Why else the elaborate, self-pitying recitation by the Voice of Saddam of the bridges, highways, dams, government centers and a host of other destroyed installations in "Iraq, the struggling, the brave, the forbearing, whose population does not exceed 18 million"?

This is not to say that there is no political cost for America in leading the war effort or that the killing is over on the Kuwaiti battlefield. Neither proposition is true.

But the political costs for America turn out to be far more manageable than the Saddam-as-Nasser argument suggests. Actually aided by American bombing, Saddam's Baathist lieutenants may be finally moving to constrain his folly.

Iraqi dissidents abroad who closely monitor developments in Baghdad believe that the bombing has shattered both the communications network and the mobility of the Directorate of General Intelligence, Saddam's greatly feared secret police, which he organized to stifle dissent and as a counterweight to the army. For the first time, Saddam's overthrow is within reach. President Bush signaled this much on Friday.

The president's message to Baghdad was artfully modulated. Only Saddam's ouster can stay, even for a moment, the ground offensive America is about to launch into the Iraqi desert. That is not expanding the coalition's war aim. That is stating a necessary precondition for avoiding the Battle of Iraq.

If Saddam has given up on Kuwait, then he may also hold back his Republican Guard units in Iraqi territory when the war is engaged on the ground. They will become not a reserve force for Kuwait, but a blocking force against a march on Baghdad. He would also continue to hold back on poison gas attacks and terrorist outrages in America. Saddam knows these acts will make his head a sustainable war aim.

He labors to let the occupation troops kill and be killed while he exploits a distinction between military action to liberate Kuwait (the Battle of Kuwait) and military action to bring him down (the Battle of Iraq). Dropping the reference to "the 19th province" and acknowledging U.N. resolution 660 on Friday begins to establish that distinction, which allied strategy has deliberately blurred.

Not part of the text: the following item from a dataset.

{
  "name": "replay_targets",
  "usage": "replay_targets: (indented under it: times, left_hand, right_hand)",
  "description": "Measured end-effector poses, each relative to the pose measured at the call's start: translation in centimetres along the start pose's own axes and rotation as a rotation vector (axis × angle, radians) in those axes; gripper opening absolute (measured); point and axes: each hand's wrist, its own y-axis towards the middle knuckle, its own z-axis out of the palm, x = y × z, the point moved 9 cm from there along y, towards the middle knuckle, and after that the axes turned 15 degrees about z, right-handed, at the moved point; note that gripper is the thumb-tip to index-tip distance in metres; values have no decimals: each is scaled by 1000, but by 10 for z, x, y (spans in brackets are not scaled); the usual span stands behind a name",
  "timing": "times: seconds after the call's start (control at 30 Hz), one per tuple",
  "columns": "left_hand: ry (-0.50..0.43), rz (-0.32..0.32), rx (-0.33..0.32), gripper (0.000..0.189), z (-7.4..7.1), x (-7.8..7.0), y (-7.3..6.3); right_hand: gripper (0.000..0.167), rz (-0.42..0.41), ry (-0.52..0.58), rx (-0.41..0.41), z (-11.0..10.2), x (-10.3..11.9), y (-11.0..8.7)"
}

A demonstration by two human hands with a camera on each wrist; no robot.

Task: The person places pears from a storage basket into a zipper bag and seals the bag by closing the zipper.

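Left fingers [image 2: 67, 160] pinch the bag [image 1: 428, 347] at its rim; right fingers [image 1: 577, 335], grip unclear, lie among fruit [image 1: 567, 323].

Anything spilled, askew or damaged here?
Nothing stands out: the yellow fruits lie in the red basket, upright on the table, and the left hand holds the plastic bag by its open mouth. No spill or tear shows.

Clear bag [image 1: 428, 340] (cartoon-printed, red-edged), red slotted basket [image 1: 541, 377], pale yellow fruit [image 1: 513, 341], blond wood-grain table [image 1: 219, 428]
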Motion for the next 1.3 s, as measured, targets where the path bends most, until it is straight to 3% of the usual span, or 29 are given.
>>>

The probe for cease-fire terms by the Revolutionary Command Council, which discreetly avoided mention of Saddam's name, complicates President Bush's task in this climactic phase of Operation Desert Storm. Does Bush launch a ground invasion that includes going to Baghdad if Saddam is still standing when Kuwait falls? Or does Bush decide to ride out of Dodge City at that point, as his present inclination appears to be?

Saddam does not want to be Nasser, who was in fact a broken, ineffectual figure on the Arab scene after his 1967 defeat. He wants to continue to be Saddam at home, since he cannot be Saddam abroad. That is an unacceptable outcome. The Battle for Iraq must leave him without control of the bloated army, weapons of mass destruction and terror apparatus he has used on his neighbors and on Iraqis. We cannot let Saddam be Saddam, abroad or at home.